The sight that first greets the visitor when he steps foot in the Citadel.
Amman has been continuously populated for the longest time. The structures inside the citadel attest to this. Amman was first known as Rabbath-Ammon during 13th BCE by the Ammonites, and the name was mentioned in the Hebrew Bible. The Persian and the Hellenistic Macedonians next occupied the city. Then it came under the rule of the Nabateans (the guys who made Petra) before falling to the Romans, who renamed the city Philadelphia. Christianity came in the form of the Byzantine Empire. The city fell to the Ummayyads in the 7th CE and was much later expanded under Ottoman rule.
The rulers occupied the Citadel: There is the impressive remains of the Temple of Hercules as you enter the citadel grounds. The Corinthian columns of the Byzantine church reveal the layout of the ancient church, which took parts of the Temple of Hercules to make it. A single wall with arched doorway is all that remains o! f the mosque.
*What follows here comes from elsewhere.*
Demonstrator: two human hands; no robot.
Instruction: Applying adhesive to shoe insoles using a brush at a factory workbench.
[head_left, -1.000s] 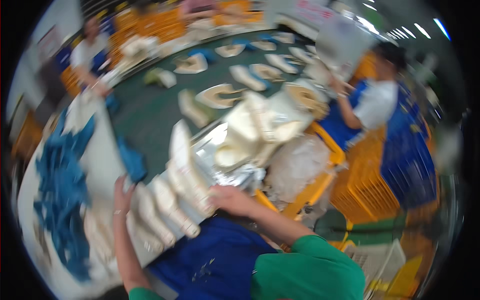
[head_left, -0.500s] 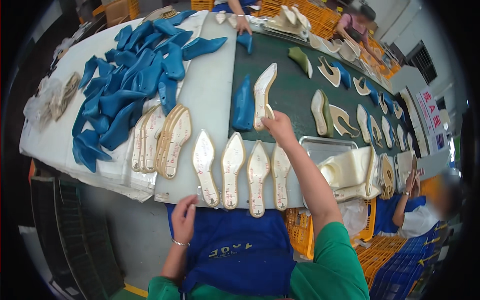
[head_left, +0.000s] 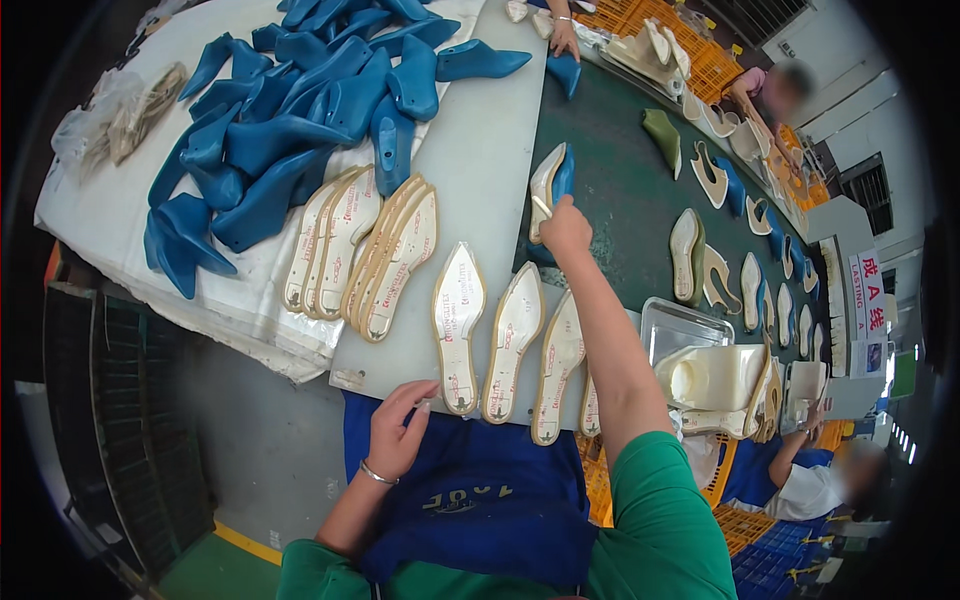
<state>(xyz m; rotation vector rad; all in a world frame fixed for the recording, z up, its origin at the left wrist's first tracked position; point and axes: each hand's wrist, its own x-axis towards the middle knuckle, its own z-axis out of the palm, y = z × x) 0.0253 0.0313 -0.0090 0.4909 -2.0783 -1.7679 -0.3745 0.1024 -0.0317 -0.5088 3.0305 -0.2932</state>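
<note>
My right hand (head_left: 566, 230) reaches over the green belt, fingers closed at the heel end of a cream insole (head_left: 546, 180). That insole lies along a blue shoe last (head_left: 564, 176), partly covering it. A short pale piece (head_left: 541, 207) juts out beside my fingers; its kind is unclear. My left hand (head_left: 397, 435) rests at the table's near edge with fingers apart and nothing in it. Closest to it is an insole (head_left: 459, 335), leftmost in a row with more insoles (head_left: 513, 345) (head_left: 558, 370); my right forearm covers part of another.
Blue lasts (head_left: 300, 120) lie heaped at left behind insole stacks (head_left: 395, 265). A metal tray (head_left: 688, 328) and a cream moulded piece (head_left: 715, 375) are right of my arm. Along the belt (head_left: 620, 190) sit lasts and cut uppers. Another person's hand (head_left: 564, 38) touches a far last.
My right hand has brought the insole onto the blue last, which lay beside it before. My left hand has moved slightly right. The whole view has shifted.
</note>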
But the later Ayyubid defensive walls, and the Ummayyad Palace, including the souq area leading to the caliph's quarters are visible.
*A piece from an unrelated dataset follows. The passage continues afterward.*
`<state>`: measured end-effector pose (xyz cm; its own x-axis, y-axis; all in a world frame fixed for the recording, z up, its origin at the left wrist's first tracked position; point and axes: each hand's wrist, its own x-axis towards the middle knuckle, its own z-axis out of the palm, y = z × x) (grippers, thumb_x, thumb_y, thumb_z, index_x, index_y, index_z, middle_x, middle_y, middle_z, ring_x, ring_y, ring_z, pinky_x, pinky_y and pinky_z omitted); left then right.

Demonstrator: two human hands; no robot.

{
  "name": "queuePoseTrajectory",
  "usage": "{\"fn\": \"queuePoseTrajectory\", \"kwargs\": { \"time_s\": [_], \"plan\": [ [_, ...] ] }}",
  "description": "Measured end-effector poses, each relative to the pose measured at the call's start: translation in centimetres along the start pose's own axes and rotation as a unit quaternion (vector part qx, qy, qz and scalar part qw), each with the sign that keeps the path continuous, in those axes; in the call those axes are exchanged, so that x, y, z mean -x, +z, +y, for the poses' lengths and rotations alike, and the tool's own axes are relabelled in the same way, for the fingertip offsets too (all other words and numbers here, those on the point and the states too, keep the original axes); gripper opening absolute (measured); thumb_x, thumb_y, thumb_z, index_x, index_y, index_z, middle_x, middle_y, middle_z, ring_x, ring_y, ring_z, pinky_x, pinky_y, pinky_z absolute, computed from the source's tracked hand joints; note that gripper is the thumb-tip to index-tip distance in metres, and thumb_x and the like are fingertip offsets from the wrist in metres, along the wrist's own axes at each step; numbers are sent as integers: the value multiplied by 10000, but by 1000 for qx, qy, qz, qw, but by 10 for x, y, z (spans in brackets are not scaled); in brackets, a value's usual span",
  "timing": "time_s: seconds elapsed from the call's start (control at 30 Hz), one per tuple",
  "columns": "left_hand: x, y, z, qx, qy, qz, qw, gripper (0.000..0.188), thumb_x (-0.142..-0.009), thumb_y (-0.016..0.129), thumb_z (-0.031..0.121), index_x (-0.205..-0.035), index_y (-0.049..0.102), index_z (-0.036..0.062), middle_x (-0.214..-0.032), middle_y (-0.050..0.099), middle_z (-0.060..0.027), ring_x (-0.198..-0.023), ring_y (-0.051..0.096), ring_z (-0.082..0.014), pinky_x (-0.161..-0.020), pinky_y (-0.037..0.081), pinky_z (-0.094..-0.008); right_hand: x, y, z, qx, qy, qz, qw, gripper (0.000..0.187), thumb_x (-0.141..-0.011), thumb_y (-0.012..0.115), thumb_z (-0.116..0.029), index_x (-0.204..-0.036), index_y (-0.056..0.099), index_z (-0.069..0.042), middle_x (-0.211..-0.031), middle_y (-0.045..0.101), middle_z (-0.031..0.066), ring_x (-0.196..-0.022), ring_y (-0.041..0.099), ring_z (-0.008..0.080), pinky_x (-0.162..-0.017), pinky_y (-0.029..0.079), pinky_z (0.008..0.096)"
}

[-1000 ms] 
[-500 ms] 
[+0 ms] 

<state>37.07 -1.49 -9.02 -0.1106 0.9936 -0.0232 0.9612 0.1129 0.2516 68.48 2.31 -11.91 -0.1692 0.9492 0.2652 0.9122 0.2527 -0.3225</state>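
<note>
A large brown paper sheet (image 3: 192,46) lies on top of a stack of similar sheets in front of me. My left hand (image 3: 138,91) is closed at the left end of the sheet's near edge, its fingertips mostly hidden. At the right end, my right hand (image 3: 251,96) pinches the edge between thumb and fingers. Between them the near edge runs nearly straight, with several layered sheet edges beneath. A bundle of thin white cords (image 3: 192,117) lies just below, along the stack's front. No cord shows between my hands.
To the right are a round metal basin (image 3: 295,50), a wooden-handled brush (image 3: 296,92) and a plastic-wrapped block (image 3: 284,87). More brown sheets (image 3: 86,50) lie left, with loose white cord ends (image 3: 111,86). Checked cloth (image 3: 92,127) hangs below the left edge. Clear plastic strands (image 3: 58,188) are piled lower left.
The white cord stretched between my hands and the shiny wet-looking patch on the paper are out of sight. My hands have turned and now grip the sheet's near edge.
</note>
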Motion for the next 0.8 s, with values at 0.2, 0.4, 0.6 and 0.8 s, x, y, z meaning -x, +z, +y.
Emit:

The standing columns are remains of the Temple of Hercules
A stone lintel depicting a bearded man in a toga, flanked by two spear wielding angels and two rosettes. The lintel is part of an open air display leading to an archaeological museum on the citadel grounds.
Another view of the Temple of Hercules.
The huge arms and hand found near the temple led to the "Hercules" tag.
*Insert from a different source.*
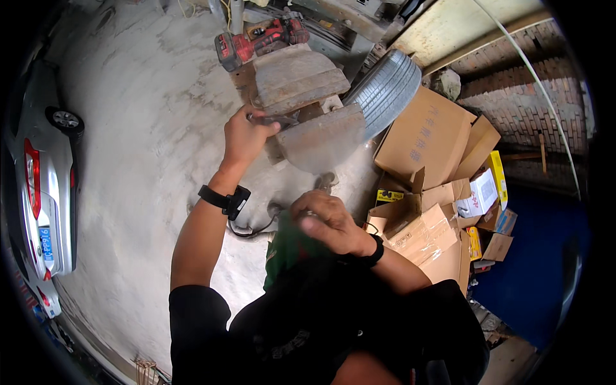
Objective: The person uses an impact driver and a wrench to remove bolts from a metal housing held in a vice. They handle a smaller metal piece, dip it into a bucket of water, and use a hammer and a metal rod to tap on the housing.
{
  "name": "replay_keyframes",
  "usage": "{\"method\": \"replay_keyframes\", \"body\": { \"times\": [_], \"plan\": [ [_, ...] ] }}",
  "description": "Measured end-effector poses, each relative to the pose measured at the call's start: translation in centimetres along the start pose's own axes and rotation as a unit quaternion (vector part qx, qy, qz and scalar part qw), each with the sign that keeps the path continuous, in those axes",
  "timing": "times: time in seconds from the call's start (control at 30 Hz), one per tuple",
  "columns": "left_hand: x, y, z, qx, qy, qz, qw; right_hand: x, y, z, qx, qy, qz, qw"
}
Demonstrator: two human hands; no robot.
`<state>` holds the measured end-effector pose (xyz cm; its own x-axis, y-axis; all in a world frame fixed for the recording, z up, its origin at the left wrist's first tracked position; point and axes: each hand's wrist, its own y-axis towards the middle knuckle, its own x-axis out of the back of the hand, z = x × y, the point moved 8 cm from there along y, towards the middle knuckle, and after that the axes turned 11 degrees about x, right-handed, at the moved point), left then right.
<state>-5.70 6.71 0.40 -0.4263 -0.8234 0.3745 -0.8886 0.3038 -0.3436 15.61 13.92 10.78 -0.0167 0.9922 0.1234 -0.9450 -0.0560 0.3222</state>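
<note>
The left hand (244, 139) is pinching a dark metal tool (283, 120) between its fingers, the tool extending toward the gap in a metal vise (324, 138). The right hand (332, 221) is curling near green cloth (287, 249); whether its fingers are gripping anything, I cannot tell.

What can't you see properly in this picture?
All in the head view:
Right hand: blurred, so I can't tell if it holds anything.
Green thing: partly covered by that hand and the black clothing.
Dark metal tool: partly hidden by the left hand.
Silver car: cut off by the dark rim.
</note>
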Motion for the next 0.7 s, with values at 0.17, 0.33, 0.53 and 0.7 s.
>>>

From the citadel, you can view the surrounding areas of greater Amman.
The corinthian columns of the Byzantine church, still visible and with a mosaic floor.
The single standing piece of wall of the mosque.
A storage tank that served the citadel's water needs. It led to a hamam-style bath.
The Ummayyad palace entrance.
Blind arcades line up on the wall.
Inside: buttressed pillars
Past the entrance, remains of a colonnaded walkway, leading to the inner chambers of the palace, where guests are received.
Residential area within the palace grounds.
A view of Amman from the citadel.
Yes. That flag is humongous.
After the citadel, a walk down the main road brings me to steps leading down to the Roman Amphitheatre. It is a large, impressive open air amphitheatre, and the entrance fee also gives you access to two mildly interesting museums on either side of the amphitheatre.
The impressive Roman amphitheatre.
In the evening, I did one of my "wandering off the map" things, walked and walked (uphill) and ended up on Jebel Amman, in Rainbow Street, which is the next neighbourhood beside Downtown. On Rainbow Street are nice cafes, and restaurants, which can occupy your evening.
Tomorrow, I take a day trip to Madabar, Mount Nebo and the Dead Sea.
The entrance fee to Amman Citadel is 2 dinar, covering the archaeological museum. The entrance fee to the Roman Amphitheatre is 1 dinar, which includes the two museums. Both are easily accessible and within walking distance of the Downtown central area of Amman.